Cutaneous melanoma metastases: Clinical and dermoscopic findings

Affiliations

Cutaneous melanoma metastases: Clinical and dermoscopic findings

Maria Kostaki et al. J Eur Acad Dermatol Venereol. 2023 May.

Abstract

Background: About 2%-20% of melanoma patients will develop cutaneous melanoma metastases (CMM). Their clinical diagnosis still remains challenging because of the variation of clinical and dermoscopic characteristics. Until today, few studies exist concerning the dermoscopic image of CMM but no one has focused on its possible association with clinicopathological melanoma characteristics.

Methods: Between 2002 and 2019, 42 patients diagnosed with melanoma at Andreas Syggros Hospital developed CMM. We studied the dermoscopic presentation of these metastases and its possible association with the clinical and histologic characteristics of the underlying melanoma.

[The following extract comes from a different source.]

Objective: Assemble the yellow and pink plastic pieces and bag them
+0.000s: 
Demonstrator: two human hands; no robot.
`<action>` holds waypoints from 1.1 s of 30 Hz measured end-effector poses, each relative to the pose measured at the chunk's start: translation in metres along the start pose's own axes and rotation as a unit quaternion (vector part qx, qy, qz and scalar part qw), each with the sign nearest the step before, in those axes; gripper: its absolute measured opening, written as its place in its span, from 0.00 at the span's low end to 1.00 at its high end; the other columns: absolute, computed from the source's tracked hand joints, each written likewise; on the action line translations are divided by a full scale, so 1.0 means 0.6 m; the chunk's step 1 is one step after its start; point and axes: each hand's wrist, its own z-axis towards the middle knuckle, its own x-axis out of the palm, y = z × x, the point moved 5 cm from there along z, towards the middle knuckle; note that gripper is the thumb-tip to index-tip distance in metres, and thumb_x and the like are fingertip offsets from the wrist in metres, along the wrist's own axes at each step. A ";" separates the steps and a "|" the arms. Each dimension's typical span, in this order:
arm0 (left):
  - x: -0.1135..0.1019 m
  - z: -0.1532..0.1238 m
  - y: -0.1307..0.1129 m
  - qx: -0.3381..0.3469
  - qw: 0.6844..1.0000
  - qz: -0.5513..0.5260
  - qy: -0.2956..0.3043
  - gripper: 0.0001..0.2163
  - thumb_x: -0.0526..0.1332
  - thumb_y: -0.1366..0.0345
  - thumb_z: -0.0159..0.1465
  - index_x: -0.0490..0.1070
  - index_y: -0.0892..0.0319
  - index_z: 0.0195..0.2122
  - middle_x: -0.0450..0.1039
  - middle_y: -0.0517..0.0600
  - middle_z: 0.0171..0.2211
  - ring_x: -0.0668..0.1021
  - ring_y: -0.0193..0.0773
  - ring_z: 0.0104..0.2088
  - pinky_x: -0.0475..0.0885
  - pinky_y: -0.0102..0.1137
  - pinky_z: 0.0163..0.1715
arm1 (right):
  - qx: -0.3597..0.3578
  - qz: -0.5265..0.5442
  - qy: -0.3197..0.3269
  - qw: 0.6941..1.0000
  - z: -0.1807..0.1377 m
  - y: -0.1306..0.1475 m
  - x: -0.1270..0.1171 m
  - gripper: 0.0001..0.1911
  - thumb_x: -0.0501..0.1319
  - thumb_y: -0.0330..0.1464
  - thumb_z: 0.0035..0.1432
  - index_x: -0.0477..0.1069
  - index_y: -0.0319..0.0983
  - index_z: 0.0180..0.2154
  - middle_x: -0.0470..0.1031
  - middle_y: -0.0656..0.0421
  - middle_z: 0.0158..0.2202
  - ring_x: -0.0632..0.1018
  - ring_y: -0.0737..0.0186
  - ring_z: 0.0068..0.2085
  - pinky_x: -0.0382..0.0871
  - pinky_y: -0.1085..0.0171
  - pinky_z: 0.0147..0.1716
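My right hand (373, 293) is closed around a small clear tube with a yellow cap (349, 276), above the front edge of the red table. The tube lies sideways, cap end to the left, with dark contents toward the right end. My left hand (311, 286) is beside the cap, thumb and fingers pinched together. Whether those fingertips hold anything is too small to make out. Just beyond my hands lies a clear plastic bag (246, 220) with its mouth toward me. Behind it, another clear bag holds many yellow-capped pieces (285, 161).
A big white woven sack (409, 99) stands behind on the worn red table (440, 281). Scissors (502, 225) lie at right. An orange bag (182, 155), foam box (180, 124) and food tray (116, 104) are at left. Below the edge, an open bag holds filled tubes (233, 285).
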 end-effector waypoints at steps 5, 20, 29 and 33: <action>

Results: There were 20 male and 22 female patients with a mean age of 64.02 years. Nineteen patients developed satellites and 23 in transit metastases. Mean Breslow index was estimated at 2.93 mm and ulceration was observed in half of the tumours (50%). Almost half of the patients developed cutaneous metastases on the lower limbs (45.24%). We identified 5 dermoscopic patterns of CMM: saccular, amelanotic, homogenous, vascular and polymorphic. Homogenous (30.95%) and amelanotic (28.57%) were the most common patterns. Homogenous pattern was the most common in satellite metastases while amelanotic was mostly observed in in-transit metastases. Homogenous pattern was more frequent among superficial spreading melanomas. Patients with thin (<1 mm) and medium depth (1-2 mm) melanomas mostly developed metastases with saccular pattern. Vascular pattern was only present in metastases of tumours with Breslow index 2-4 mm. Homogenous and amelanotic were the only patterns found in tumours with Breslow index >4 mm.

Conclusions: We observed that vascular structures were more frequent in metastases of deeper tumours while nevus-like structures were more common in metastases of thinner tumours. CMM occasionally may constitute the first clinical sign of melanoma disease. Therefore, it is important for clinicians to recognize their dermoscopic patterns which seem to be associated with some of the clinical and histological characteristics of cutaneous melanomas.